Li Zhenlong, Yang Chaowei, Jin Baoxuan, Yu Manzhu, Liu Kai, Sun Min, Zhan Matthew
NSF Spatiotemporal Innovation Center, George Mason University, Fairfax, VA, United States of America.
NSF Spatiotemporal Innovation Center, George Mason University, Fairfax, VA, United States of America; Yunnan Provincial Geomatics Center, Yunnan Bureau of Surveying, Mapping, and GeoInformation, Kunming,Yunnan, China.
PLoS One. 2015 Mar 5;10(3):e0116781. doi: 10.1371/journal.pone.0116781. eCollection 2015.
Geoscience observations and model simulations are generating vast amounts of multi-dimensional data. Effectively analyzing these data are essential for geoscience studies. However, the tasks are challenging for geoscientists because processing the massive amount of data is both computing and data intensive in that data analytics requires complex procedures and multiple tools. To tackle these challenges, a scientific workflow framework is proposed for big geoscience data analytics. In this framework techniques are proposed by leveraging cloud computing, MapReduce, and Service Oriented Architecture (SOA). Specifically, HBase is adopted for storing and managing big geoscience data across distributed computers. MapReduce-based algorithm framework is developed to support parallel processing of geoscience data. And service-oriented workflow architecture is built for supporting on-demand complex data analytics in the cloud environment. A proof-of-concept prototype tests the performance of the framework. Results show that this innovative framework significantly improves the efficiency of big geoscience data analytics by reducing the data processing time as well as simplifying data analytical procedures for geoscientists.

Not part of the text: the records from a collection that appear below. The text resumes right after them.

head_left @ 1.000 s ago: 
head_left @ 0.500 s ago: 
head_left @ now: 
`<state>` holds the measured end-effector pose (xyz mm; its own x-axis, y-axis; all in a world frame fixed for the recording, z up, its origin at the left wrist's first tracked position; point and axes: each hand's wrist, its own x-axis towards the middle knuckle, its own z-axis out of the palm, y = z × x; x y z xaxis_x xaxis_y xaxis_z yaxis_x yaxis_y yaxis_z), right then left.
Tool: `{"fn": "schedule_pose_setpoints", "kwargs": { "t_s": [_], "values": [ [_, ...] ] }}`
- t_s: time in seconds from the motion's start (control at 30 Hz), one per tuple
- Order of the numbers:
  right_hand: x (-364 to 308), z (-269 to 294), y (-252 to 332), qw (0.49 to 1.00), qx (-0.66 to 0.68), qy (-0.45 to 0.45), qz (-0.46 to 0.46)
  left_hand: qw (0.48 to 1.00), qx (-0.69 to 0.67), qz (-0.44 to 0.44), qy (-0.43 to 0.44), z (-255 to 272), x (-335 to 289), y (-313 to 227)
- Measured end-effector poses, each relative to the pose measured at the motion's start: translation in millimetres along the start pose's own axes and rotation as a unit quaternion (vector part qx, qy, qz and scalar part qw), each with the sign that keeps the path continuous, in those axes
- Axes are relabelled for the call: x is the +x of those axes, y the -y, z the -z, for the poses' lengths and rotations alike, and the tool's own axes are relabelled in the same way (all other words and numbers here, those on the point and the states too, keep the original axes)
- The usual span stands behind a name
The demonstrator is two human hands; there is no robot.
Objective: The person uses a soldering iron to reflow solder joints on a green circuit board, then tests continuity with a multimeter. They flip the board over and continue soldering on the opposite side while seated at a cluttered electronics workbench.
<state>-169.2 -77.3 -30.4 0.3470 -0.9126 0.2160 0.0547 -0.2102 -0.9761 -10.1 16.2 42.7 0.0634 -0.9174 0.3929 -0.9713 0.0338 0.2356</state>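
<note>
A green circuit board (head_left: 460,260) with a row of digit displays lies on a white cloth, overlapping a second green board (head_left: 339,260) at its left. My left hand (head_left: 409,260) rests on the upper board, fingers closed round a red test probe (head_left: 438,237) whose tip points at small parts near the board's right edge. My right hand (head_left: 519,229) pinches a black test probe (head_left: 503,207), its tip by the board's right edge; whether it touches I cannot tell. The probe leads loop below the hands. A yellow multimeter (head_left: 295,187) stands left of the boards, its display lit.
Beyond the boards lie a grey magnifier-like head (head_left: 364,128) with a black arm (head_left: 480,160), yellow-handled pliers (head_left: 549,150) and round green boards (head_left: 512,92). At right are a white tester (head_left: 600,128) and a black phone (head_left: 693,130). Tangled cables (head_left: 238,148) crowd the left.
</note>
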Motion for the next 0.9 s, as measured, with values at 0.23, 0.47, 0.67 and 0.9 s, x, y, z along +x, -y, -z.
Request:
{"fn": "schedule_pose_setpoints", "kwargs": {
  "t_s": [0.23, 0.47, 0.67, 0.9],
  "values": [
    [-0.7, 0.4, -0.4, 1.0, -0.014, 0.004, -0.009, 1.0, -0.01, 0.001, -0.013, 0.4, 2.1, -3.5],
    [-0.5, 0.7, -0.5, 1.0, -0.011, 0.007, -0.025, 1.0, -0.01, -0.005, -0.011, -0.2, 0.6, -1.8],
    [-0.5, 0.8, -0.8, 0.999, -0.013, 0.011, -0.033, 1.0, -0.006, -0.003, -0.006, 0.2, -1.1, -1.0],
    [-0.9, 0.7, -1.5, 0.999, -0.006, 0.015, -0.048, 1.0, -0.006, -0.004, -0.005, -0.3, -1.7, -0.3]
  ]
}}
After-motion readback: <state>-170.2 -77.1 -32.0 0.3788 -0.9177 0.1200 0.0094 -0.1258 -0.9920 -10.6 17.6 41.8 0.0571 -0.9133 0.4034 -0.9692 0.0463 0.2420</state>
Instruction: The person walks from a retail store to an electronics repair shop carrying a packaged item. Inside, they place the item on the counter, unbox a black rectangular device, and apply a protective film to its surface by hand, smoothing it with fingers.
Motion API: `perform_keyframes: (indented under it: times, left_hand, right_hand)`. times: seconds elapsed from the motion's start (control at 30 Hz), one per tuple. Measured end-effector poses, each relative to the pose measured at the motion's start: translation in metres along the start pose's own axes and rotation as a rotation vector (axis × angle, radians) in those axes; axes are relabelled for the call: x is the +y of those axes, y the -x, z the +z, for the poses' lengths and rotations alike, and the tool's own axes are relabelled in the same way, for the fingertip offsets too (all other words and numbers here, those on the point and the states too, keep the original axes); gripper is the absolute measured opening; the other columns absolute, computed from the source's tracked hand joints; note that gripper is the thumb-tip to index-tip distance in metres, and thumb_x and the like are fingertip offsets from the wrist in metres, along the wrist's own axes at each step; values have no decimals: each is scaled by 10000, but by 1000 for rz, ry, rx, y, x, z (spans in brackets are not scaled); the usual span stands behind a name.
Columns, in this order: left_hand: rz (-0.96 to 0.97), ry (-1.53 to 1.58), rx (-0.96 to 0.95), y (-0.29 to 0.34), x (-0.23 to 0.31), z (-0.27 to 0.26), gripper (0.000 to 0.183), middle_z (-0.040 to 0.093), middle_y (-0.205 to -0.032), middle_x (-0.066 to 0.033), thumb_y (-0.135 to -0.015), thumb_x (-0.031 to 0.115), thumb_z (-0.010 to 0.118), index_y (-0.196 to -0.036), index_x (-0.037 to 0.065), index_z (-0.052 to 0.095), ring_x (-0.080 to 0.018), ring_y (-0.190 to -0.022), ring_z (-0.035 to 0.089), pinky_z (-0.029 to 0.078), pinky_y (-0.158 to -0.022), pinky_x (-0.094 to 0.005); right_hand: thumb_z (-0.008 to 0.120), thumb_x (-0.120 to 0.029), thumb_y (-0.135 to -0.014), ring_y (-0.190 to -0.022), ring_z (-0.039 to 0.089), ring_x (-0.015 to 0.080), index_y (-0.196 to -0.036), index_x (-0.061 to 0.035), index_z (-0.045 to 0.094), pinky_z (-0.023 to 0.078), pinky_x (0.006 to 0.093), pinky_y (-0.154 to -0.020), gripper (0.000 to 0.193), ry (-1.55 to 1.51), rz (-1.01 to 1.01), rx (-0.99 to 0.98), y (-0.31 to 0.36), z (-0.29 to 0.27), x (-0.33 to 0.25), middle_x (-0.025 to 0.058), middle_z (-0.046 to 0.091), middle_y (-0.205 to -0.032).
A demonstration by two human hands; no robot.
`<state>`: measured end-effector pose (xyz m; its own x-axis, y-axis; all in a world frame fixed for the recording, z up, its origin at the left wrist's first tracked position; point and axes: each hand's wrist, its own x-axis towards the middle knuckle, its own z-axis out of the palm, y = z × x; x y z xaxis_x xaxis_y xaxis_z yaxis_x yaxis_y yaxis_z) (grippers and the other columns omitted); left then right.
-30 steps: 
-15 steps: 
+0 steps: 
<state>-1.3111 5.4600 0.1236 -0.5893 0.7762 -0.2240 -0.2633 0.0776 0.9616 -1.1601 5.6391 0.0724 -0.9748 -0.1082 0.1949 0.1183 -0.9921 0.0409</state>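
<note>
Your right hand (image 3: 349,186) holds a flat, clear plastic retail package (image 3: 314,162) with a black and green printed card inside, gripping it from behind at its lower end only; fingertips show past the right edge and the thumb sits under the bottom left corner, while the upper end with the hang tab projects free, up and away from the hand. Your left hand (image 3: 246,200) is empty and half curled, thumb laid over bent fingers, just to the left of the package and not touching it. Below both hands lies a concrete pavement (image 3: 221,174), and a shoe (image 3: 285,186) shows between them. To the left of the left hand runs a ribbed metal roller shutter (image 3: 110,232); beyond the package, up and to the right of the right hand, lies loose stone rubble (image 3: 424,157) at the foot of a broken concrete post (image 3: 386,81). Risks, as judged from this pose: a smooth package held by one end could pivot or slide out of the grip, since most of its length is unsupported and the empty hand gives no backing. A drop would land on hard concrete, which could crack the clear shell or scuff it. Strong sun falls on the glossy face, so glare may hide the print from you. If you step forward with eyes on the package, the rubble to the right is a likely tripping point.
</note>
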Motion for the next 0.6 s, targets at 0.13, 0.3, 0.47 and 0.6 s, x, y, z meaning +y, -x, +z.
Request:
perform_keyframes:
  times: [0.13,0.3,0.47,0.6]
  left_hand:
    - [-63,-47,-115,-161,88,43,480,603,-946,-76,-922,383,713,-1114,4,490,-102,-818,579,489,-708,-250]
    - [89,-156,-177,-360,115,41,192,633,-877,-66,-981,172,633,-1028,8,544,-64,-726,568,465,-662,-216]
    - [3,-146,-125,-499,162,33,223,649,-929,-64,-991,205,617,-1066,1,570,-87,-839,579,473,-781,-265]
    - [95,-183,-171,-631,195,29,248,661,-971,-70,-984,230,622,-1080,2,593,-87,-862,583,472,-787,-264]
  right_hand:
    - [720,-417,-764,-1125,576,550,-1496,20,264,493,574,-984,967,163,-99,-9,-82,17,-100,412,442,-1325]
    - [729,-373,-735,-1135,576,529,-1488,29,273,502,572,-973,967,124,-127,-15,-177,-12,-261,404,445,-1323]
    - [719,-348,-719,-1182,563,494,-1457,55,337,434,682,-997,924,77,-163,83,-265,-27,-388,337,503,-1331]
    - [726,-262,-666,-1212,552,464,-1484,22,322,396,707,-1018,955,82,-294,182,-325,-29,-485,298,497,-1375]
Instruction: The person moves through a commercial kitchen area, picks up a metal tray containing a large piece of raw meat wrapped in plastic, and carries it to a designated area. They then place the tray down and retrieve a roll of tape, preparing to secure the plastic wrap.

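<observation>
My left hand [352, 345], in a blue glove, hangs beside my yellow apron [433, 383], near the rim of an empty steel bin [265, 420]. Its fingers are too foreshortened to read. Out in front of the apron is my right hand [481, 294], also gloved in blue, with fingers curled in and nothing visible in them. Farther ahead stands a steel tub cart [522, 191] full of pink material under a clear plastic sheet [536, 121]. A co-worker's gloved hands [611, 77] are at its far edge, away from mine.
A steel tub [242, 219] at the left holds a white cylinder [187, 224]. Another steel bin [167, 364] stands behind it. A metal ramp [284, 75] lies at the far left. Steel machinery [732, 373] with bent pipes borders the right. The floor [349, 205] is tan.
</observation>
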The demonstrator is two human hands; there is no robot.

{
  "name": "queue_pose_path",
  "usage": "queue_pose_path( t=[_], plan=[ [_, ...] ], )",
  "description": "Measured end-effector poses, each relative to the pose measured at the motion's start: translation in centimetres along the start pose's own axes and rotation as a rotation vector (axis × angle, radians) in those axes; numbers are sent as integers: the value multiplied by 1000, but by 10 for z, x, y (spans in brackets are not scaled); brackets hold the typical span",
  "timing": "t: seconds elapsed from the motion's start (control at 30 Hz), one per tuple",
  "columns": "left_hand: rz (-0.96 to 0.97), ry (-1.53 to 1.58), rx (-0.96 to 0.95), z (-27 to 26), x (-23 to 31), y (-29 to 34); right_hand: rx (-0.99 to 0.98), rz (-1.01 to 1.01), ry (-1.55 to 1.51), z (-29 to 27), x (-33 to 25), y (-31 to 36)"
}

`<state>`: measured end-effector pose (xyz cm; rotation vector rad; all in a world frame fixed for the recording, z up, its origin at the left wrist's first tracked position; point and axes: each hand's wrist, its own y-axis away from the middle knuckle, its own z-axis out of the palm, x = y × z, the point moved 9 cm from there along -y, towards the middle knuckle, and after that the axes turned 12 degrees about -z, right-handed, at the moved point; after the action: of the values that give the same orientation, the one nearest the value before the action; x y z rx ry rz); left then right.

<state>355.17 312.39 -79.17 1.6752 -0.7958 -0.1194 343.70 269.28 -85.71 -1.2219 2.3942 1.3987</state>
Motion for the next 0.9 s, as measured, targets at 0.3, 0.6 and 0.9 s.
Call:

地球科学观测和模型模拟正在生成大量的多维数据。有效分析这些数据对于地球科学研究至关重要。然而,这些任务对地球科学家来说具有挑战性,因为处理海量数据在计算和数据方面都要求很高,这是由于数据分析需要复杂的程序和多种工具。为应对这些挑战,提出了一个用于大型地球科学数据分析的科学工作流框架。在这个框架中,通过利用云计算、MapReduce和面向服务的架构(SOA)提出了相关技术。具体来说,采用HBase来跨分布式计算机存储和管理大型地球科学数据。开发了基于MapReduce的算法框架以支持地球科学数据的并行处理。并且构建了面向服务的工作流架构以支持云环境中按需进行的复杂数据分析。一个概念验证原型测试了该框架的性能。结果表明,这个创新框架通过减少数据处理时间以及简化地球科学家的数据分析程序,显著提高了大型地球科学数据分析的效率。